◆ **Available records**:
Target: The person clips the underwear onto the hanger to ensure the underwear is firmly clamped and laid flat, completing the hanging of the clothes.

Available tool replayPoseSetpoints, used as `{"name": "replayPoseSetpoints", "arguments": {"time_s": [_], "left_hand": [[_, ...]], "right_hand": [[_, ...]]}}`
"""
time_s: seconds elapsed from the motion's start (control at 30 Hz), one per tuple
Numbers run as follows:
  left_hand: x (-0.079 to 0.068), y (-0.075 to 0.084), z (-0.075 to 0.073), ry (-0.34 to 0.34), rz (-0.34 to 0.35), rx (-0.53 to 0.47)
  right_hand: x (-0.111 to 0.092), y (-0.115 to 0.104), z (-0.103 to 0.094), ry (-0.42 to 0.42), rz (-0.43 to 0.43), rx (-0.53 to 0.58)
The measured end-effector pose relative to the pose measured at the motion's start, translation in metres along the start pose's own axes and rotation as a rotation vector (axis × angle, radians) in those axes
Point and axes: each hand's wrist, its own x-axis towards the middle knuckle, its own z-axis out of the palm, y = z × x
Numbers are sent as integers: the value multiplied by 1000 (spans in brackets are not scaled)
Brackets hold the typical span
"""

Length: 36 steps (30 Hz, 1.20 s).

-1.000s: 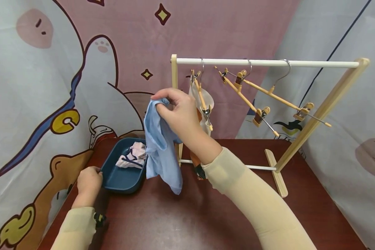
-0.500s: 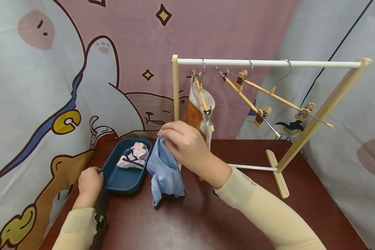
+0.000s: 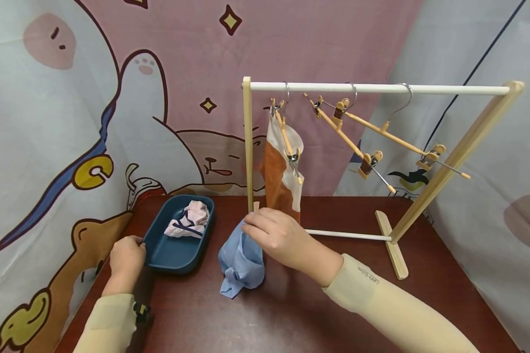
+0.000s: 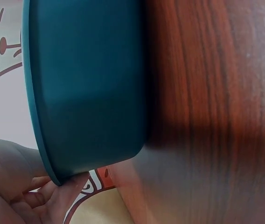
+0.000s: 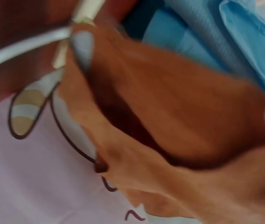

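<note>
Currently, blue cloth (image 3: 241,264) is being pinched at its upper end by the right hand (image 3: 282,240). Fingers are being held bent downward, close together; thumb is being hidden in the head view, so its exact placement cannot be told. Cloth is being suspended in a bunch below and just left of those fingertips, low over the table (image 3: 203,316); whether its lower folds are being supported by the tabletop cannot be told.

Rim of teal bin (image 3: 165,255) is being gripped by the left hand (image 3: 127,257) at the near-left corner. Fingers are being curled in at the rim, grip nearly closed, as is being shown from the left wrist. Bin is being positioned right of that hand, between both hands but farther off than the left one. Crumpled pink cloth (image 3: 197,212) with dark stripes is being contained in it, apart from the left fingers.

Orange-and-white cloth (image 3: 275,171) is being hung behind and above the right hand, clipped to the nearest hanger (image 3: 284,135). From the right wrist, much of the view is being filled by its orange fabric, slightly blurred, with blue cloth being shown beside it.

Two more clip hangers, the middle hanger (image 3: 342,136) and the far hanger (image 3: 384,130), are being carried by the white rod (image 3: 450,90), above and to the right of the right hand.
</note>
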Motion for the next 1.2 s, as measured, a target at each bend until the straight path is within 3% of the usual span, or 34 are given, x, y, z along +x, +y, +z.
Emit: {"name": "replayPoseSetpoints", "arguments": {"time_s": [0.3,0.57,0.77,0.9,1.07,1.2], "left_hand": [[-5,-1,-2,22,-7,-9],[-7,0,-2,22,-10,-16],[-8,1,0,19,-56,12],[-9,9,0,75,-91,-2],[-14,31,4,192,0,-59],[-25,55,14,219,139,-121]], "right_hand": [[-42,-16,8,-119,-53,63],[-85,-34,20,-306,-75,119],[-119,-43,25,-426,38,148],[-136,-44,24,-485,113,116],[-157,-40,21,-545,213,170],[-171,-36,16,-590,306,224]]}}
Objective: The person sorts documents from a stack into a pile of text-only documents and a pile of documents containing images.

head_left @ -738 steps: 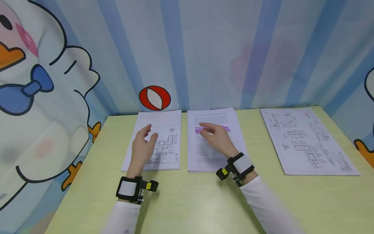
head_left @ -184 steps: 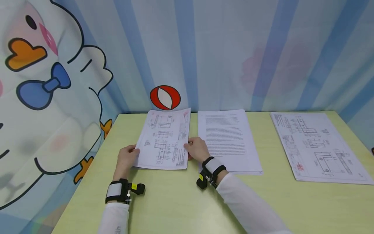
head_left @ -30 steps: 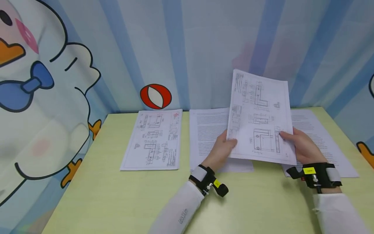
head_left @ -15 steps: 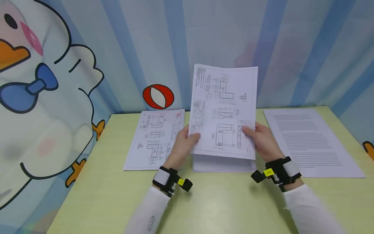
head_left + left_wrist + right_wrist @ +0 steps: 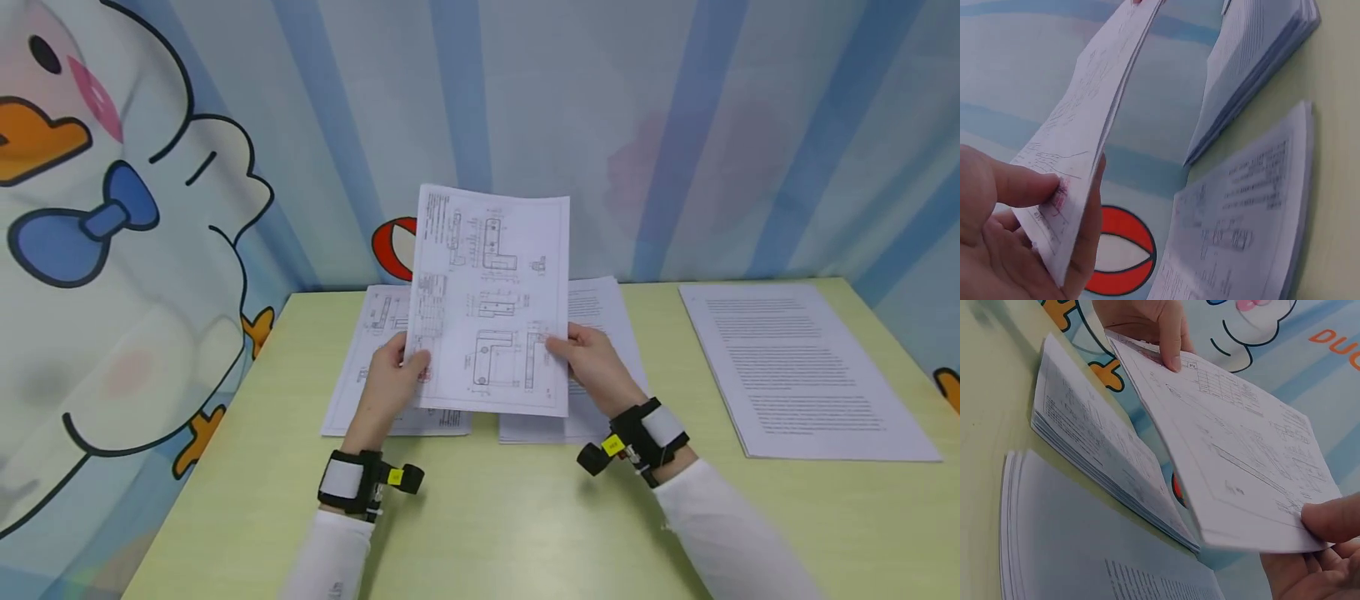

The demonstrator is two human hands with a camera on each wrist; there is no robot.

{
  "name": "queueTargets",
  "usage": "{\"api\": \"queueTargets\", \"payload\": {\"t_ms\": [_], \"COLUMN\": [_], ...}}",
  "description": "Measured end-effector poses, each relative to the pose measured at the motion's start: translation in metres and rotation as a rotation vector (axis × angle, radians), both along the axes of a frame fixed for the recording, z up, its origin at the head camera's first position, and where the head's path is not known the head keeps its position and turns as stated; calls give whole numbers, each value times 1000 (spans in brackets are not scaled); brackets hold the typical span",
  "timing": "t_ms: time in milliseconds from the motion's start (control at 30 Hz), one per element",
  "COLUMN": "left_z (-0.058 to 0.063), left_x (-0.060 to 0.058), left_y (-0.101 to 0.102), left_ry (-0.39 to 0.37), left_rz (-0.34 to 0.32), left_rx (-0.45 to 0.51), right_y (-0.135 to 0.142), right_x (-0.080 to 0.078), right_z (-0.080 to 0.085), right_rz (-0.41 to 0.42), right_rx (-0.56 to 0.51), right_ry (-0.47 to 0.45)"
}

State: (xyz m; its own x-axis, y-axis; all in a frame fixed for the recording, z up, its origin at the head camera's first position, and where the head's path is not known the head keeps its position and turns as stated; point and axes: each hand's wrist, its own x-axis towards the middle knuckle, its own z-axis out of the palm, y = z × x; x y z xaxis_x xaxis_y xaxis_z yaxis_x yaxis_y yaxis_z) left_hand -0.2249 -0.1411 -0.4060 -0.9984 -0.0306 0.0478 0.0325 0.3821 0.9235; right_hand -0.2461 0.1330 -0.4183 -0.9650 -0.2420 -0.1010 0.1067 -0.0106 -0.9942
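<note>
A thin bundle of printed sheets (image 5: pixel 487 283) with technical drawings is held up above the table, tilted toward the camera. My left hand (image 5: pixel 386 379) grips its lower left edge, thumb on the front over a red stamp and fingers behind. My right hand (image 5: pixel 602 367) pinches the lower right edge the same way. In the left wrist view the bundle (image 5: pixel 1088 100) shows more than one layer along its edge. Below it lie a left stack of drawings (image 5: pixel 347 383) and a middle stack of text pages (image 5: pixel 611 325), both partly hidden by the held sheets.
A stack of text pages (image 5: pixel 795 367) lies at the right of the pale yellow-green table (image 5: pixel 517 517). Behind the table hangs a blue striped curtain (image 5: pixel 540 100) with cartoon figures. Both wrists wear cameras on straps.
Both hands have carried the drawing sheets leftward from over the right side, past the middle stack. Six seconds ago the right stack showed drawings on top; now it shows text.
</note>
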Motion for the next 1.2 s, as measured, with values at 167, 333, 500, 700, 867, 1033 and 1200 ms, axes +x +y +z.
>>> {"api": "queueTargets", "payload": {"t_ms": [167,333,500,700,867,1033,1200], "left_z": [1,-1,-5,-15,-22,-27,-31], "left_x": [-2,0,2,3,5,4,5], "left_y": [-33,-60,-80,-95,-102,-105,-101], "left_ry": [-13,-62,-145,-238,-241,-233,-227], "left_rz": [61,133,176,200,229,221,278], "left_rx": [-151,-268,-311,-307,-343,-363,-351], "right_y": [-31,-64,-90,-109,-115,-116,-114], "right_x": [-5,-13,-16,-17,-18,-21,-21], "right_z": [-1,-12,-22,-30,-33,-37,-38], "right_rz": [72,65,53,65,64,59,57], "right_rx": [-4,83,184,276,333,409,444], "right_ry": [-7,-25,-35,-9,30,71,85]}}
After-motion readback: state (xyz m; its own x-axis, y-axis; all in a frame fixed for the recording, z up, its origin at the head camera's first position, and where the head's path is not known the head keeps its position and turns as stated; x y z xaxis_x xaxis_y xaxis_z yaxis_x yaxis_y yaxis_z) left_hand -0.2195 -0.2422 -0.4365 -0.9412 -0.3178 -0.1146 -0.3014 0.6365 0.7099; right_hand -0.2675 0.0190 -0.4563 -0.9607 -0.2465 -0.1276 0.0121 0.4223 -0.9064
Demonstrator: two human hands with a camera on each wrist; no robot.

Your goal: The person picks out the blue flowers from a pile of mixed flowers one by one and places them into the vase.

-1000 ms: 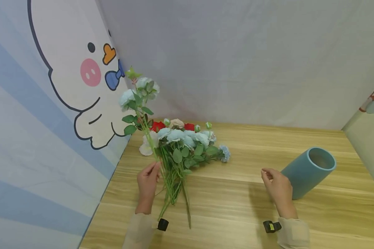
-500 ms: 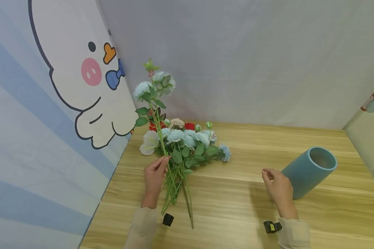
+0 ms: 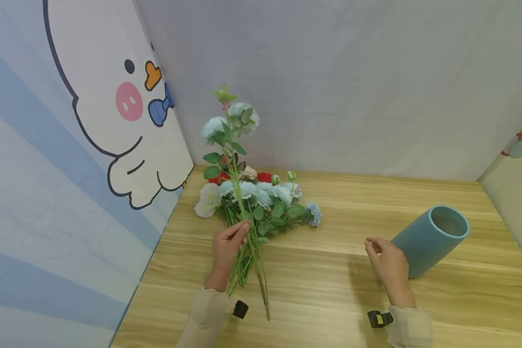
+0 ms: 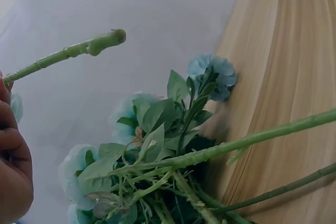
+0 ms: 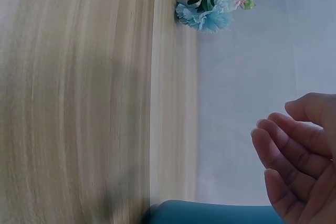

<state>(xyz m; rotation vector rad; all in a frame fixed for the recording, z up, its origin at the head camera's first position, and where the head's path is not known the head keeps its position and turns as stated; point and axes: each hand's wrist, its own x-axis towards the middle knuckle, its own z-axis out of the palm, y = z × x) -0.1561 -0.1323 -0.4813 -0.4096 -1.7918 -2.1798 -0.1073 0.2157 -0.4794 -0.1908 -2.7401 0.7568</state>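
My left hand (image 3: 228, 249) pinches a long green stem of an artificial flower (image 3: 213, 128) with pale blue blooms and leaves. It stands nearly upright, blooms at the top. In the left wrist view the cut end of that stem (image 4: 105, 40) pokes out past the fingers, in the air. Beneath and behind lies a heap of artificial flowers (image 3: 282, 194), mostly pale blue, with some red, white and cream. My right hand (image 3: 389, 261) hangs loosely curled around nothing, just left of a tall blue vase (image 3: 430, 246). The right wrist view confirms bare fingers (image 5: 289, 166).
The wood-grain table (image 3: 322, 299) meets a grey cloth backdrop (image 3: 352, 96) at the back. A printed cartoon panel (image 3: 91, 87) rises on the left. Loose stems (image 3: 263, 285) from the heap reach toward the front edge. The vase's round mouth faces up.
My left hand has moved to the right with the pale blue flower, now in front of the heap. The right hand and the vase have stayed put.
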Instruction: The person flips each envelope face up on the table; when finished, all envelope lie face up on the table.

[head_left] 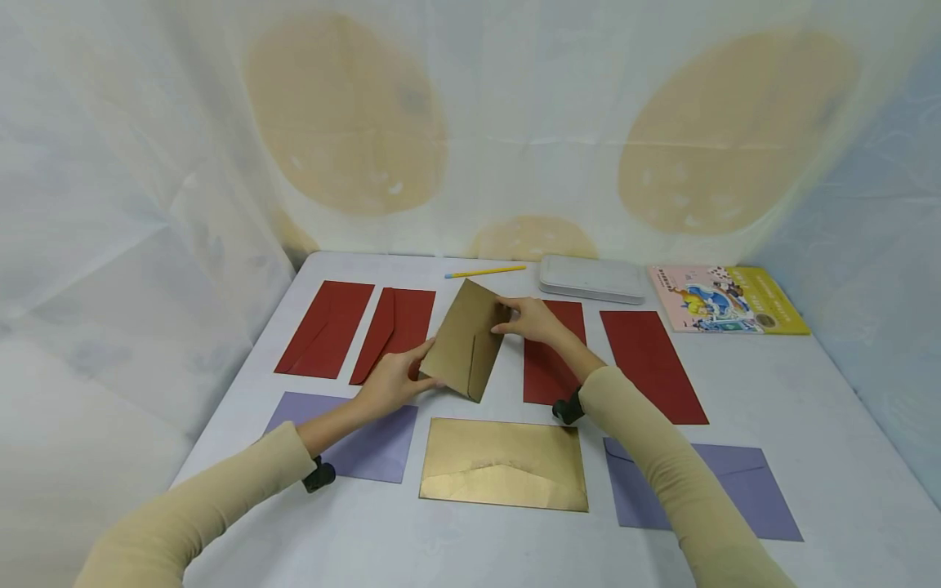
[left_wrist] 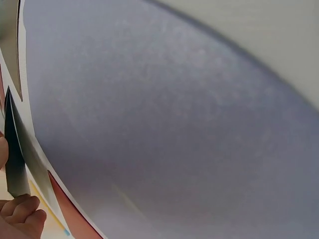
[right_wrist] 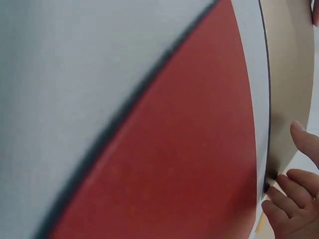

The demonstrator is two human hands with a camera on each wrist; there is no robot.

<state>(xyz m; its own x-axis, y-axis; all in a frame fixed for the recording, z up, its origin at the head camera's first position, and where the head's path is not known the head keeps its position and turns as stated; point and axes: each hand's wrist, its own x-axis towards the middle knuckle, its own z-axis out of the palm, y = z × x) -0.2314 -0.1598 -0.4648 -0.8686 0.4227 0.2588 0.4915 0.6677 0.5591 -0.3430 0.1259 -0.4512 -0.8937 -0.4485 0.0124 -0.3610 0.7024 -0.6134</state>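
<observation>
The brown-gold envelope is in the air above the table, tilted, in the gap in the middle of the back row. The left hand pinches it near its lower left corner, and the right hand pinches the opposite edge, higher up, with the thumb apart from the other fingers. Such a grip at two far ends probably keeps the thin paper flat and lets both hands turn it together. Its flap line looks upward, toward the person.

On each side of this gap lie two red envelopes: the outer left one and the inner left one, then the inner right one, partly under the right forearm, and the outer right one. Nearer to the person, a shiny gold envelope lies between a left purple envelope and a right purple envelope. The colours seem to be arranged as a mirror, with gold in the centre.

The pencil, the white case and the picture book are at the back, perhaps to leave working room in front
</observation>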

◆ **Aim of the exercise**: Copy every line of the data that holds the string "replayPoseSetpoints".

◆ **Response to this exercise**:
Available tool replayPoseSetpoints, used as `{"name": "replayPoseSetpoints", "arguments": {"time_s": [_], "left_hand": [[_, ...]], "right_hand": [[_, ...]]}}`
Emit: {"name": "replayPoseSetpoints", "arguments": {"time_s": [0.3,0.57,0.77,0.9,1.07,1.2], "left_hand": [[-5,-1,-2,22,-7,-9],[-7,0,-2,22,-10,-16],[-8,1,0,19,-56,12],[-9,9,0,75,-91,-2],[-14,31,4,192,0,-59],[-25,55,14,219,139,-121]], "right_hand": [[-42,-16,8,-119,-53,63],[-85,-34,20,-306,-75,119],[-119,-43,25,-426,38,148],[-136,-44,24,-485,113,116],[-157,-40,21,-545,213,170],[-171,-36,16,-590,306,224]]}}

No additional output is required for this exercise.